[Task description]: Using the entries that follow, write out the line containing "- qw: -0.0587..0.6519", the line containing "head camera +", and every line between them, exactly and nothing else.

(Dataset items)
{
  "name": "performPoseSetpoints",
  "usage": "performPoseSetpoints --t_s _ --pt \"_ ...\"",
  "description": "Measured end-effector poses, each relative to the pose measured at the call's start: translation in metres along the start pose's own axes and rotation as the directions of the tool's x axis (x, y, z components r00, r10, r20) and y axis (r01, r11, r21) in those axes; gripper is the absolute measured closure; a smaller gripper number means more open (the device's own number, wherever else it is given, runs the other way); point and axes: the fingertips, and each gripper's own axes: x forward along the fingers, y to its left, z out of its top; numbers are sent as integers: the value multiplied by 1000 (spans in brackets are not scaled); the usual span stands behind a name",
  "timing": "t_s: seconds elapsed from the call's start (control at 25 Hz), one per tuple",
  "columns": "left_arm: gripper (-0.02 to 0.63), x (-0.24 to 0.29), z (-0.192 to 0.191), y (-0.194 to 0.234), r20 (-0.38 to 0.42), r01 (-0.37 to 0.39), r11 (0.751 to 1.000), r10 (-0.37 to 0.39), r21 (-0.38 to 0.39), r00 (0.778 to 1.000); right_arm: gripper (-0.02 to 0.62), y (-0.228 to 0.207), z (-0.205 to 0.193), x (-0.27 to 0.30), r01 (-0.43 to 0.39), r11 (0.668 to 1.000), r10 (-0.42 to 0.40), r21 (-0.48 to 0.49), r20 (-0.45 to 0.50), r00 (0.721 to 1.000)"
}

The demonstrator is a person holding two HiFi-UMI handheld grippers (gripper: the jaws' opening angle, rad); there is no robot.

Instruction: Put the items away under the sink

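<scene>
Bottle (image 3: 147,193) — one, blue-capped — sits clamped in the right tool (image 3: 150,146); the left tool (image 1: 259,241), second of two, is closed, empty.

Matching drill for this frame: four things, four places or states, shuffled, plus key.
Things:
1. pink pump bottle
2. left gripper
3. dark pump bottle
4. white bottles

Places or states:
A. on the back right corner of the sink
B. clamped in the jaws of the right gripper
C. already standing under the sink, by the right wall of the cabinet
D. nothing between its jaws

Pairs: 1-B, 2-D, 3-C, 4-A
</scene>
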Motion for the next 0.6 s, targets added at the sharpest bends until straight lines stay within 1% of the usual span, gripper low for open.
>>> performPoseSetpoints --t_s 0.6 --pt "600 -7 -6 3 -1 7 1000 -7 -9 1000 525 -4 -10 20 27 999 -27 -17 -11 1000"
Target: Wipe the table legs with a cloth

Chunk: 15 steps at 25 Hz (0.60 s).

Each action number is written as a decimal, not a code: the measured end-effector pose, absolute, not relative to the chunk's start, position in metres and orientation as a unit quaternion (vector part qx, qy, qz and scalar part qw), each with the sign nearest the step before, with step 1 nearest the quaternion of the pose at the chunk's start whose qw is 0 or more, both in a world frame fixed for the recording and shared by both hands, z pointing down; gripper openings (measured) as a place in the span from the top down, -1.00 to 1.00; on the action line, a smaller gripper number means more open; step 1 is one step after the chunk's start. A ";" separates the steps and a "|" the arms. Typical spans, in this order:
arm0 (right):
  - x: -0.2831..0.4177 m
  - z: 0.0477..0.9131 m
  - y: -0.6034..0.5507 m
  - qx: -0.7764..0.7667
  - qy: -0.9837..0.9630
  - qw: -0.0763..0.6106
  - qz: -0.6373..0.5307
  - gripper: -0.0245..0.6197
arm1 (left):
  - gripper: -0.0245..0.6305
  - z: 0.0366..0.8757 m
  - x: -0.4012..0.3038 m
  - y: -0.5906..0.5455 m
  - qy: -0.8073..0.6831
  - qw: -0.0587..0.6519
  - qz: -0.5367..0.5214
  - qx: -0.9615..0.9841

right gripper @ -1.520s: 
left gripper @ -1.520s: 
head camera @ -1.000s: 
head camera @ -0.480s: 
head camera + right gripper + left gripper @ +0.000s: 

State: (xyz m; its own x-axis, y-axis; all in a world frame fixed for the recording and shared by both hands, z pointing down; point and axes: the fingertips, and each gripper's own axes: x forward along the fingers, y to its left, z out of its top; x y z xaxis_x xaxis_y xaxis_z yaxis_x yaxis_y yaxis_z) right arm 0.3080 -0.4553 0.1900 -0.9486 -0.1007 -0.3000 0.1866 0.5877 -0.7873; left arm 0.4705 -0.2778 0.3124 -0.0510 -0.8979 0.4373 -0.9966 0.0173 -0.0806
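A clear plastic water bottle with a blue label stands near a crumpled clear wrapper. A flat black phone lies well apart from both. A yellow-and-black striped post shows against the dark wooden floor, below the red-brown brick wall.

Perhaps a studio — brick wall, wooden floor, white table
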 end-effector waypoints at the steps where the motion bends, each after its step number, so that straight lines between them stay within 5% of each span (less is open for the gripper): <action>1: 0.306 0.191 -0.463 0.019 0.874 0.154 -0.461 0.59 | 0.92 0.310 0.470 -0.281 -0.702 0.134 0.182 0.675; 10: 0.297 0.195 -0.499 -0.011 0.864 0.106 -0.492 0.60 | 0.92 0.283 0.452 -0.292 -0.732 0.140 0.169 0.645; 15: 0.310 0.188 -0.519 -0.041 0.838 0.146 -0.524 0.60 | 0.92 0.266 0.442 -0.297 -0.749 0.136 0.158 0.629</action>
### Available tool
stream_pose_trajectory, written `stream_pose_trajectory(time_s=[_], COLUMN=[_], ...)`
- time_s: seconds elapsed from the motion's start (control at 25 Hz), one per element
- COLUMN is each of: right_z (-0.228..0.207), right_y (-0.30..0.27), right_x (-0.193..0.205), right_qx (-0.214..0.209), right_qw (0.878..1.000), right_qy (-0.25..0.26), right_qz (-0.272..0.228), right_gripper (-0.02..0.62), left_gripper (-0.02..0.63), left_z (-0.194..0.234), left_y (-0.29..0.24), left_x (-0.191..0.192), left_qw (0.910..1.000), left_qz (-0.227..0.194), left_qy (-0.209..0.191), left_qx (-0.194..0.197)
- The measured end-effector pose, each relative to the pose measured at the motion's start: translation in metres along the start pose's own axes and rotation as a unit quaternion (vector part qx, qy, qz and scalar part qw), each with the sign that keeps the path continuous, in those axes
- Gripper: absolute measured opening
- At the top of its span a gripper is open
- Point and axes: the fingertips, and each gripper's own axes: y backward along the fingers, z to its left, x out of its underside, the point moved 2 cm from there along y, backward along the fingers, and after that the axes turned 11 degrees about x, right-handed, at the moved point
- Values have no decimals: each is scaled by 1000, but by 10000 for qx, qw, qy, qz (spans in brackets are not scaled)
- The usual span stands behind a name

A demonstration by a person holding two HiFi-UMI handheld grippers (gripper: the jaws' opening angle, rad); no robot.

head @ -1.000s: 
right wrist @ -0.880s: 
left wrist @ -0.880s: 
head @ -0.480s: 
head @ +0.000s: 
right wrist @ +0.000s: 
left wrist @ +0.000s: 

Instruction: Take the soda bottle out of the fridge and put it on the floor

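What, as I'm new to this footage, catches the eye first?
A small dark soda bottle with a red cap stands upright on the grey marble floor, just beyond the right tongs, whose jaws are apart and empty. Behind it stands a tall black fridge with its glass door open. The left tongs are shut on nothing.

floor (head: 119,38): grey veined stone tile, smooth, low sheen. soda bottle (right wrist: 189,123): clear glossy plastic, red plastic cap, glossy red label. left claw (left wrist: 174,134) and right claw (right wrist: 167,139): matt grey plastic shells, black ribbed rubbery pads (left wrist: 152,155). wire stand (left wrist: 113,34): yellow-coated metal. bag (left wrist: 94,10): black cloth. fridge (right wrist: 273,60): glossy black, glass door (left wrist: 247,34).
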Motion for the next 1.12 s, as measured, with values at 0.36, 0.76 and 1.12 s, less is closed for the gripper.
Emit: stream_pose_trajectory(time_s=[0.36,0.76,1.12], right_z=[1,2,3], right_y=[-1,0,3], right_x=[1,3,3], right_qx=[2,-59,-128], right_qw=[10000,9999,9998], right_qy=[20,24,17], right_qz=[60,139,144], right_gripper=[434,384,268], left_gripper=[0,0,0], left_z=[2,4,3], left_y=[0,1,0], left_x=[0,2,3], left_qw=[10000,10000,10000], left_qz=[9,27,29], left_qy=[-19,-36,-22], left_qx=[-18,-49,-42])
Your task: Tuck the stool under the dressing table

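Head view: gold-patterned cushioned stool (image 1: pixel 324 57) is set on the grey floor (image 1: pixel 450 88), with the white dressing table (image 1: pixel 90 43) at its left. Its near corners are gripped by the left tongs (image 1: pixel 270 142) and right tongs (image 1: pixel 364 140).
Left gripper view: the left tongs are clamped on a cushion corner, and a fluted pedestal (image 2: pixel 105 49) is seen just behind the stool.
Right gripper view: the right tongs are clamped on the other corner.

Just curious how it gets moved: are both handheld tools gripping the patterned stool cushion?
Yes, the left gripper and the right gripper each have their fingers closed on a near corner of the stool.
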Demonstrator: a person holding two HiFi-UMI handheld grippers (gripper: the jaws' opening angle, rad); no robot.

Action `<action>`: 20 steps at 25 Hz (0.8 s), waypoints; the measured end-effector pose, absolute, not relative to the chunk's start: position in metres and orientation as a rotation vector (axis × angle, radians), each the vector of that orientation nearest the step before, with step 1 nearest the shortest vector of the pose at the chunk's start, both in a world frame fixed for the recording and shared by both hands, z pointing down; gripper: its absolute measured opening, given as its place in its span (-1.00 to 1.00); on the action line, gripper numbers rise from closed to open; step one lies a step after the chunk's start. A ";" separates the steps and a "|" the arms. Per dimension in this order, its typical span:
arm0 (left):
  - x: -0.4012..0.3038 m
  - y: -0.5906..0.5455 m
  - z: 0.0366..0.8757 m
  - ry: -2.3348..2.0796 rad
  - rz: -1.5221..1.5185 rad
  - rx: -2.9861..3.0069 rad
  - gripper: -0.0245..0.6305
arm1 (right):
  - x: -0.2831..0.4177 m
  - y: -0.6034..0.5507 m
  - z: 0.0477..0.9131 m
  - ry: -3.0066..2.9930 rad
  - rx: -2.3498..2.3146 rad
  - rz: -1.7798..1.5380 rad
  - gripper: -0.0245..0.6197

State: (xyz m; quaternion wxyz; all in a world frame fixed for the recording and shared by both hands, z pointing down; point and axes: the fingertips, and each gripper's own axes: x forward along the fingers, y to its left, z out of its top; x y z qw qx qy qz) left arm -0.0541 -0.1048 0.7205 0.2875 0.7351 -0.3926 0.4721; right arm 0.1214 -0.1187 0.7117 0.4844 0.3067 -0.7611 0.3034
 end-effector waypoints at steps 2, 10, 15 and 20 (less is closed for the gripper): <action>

[Answer space]:
  - qw: -0.0587..0.6519
  - qz: -0.5367..0.5214
  - qx: -0.9615..0.9841

right gripper @ -1.520s: 
left gripper @ -1.520s: 
head camera @ -1.000s: 
head camera @ -0.480s: 
head camera + right gripper + left gripper @ +0.000s: 

No further work remains in this exercise.